Sadly, Cuban cigars fell victim over the years to socialist mismanagement. The island’s wrapping handicraft declined, and its tobacco fields produced inferior leaf because they were no longer properly fertilized or allowed sufficient time to lay fallow. So uneven is the yield that two years ago, Switzerland’s Davidoff company, which profited handsomely for decades from Fidel Castro’s crop, pulled up its Cuban stakes.

Cigars have a tobacco “filler,” an internal “binder” and an outside “wrapper.” Low-priced stogies are made of chopped tobacco filler, machine wrapped with rolled sheets of pulverized leaf, water and natural gums. Around 2.3 billion machine-made cigars are sold in the United States, down from 9 billion in 1964, when Americans briefly substituted cheap cigars for cigarettes in the wake of the Surgeon General’s report.

Premium cigars, unlike machine-made cigars, are constructed of whole tobacco leaf compressed by hand into the “long” filler, which is held together by whole-leaf binders and wrappers. Serious smokers debate tobacco blends and cigar construction almost as passionately as wine lovers worry about tannin content. Consolidated Cigar executive vice president Richard L. Dimeola offers some tips to the novice: if it draws too easily, it was “underfilled,” and the air pockets will cause a fast burn and a hot smoke. If possible, check the cigarmaker’s “leaf inventory.” If the company isn’t stocking enough tobacco to skip a bad harvest, its smokes will be uneven over time.

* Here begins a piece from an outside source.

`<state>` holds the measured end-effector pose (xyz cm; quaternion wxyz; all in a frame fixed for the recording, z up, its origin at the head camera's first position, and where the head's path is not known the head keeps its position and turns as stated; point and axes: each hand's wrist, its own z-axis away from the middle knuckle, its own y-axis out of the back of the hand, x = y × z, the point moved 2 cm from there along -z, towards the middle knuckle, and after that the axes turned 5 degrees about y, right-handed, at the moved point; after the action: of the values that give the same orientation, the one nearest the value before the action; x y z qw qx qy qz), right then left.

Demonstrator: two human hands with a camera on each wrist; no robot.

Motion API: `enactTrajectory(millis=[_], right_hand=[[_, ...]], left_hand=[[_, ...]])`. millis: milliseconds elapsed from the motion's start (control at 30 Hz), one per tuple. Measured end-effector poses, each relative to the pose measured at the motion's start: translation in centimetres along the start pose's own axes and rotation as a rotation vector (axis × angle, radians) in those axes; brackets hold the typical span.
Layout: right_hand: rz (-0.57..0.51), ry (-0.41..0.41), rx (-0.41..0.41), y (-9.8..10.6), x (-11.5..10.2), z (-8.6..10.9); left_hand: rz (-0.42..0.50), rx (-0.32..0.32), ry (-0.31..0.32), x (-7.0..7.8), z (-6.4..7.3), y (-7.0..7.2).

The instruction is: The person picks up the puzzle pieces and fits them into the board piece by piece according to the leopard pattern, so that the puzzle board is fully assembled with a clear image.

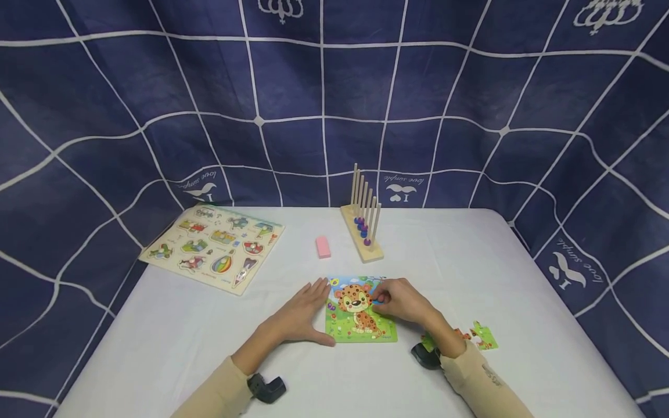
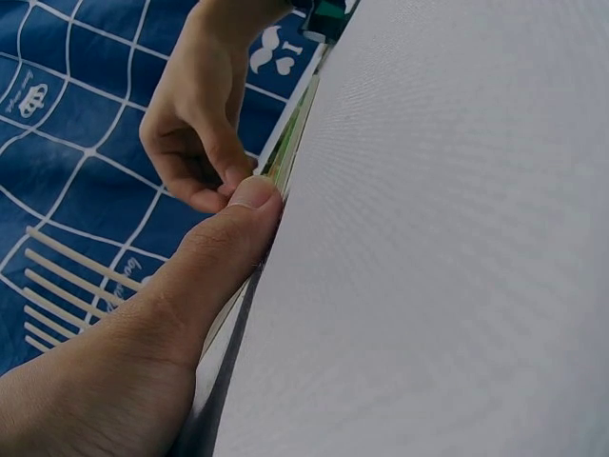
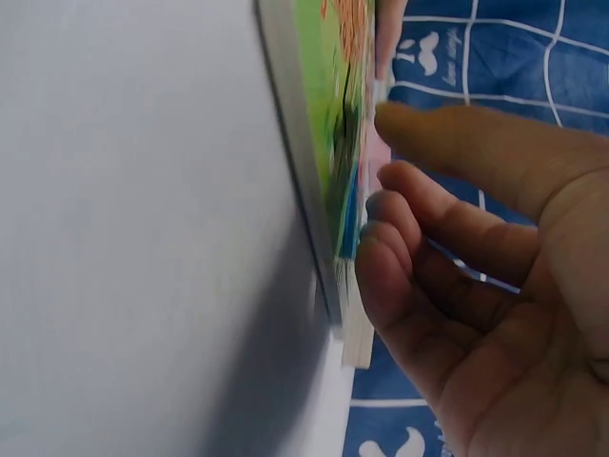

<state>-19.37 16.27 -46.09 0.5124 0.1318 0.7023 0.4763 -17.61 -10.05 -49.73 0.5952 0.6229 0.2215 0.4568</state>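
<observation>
A jigsaw puzzle board [image 1: 340, 334] with a spotted leopard cub on a green meadow lies on the white table. My left hand [image 1: 305, 316] rests at its left side, fingers extended along the edge and thumb at the lower left corner; the left wrist view shows that thumb [image 2: 224, 252] against the board's edge. My right hand [image 1: 402, 299] is over the board's right part, fingers curled about a small puzzle piece [image 1: 377, 302] with blue on it. In the right wrist view the piece's blue edge [image 3: 350, 224] stands slightly raised beside the fingertips; their exact contact is partly hidden.
Joined loose puzzle pieces [image 1: 483, 337] lie beyond my right forearm, partly covered by it. Behind the board are a pink block [image 1: 323, 247] and a wooden peg stand [image 1: 371, 253] with purple and blue beads. A vehicle picture board [image 1: 209, 247] lies back left.
</observation>
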Motion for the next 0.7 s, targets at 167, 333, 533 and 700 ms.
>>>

Secure as they are among their own kind, cigar worshippers must suffer in a world increasingly hostile to their habit. Even if you’re smoking a good cigar, observes Dunhill executive Dickson Farrington, “you can’t walk into a store in New York off the street or get into a cab. I’ve heard about company presidents whose wives won’t let them smoke at home, so they volunteer to walk the dog.” The standoff probably suits both sides. Endangered male traditions continue to endure behind closed doors, allowing the rest of the world to breathe easier.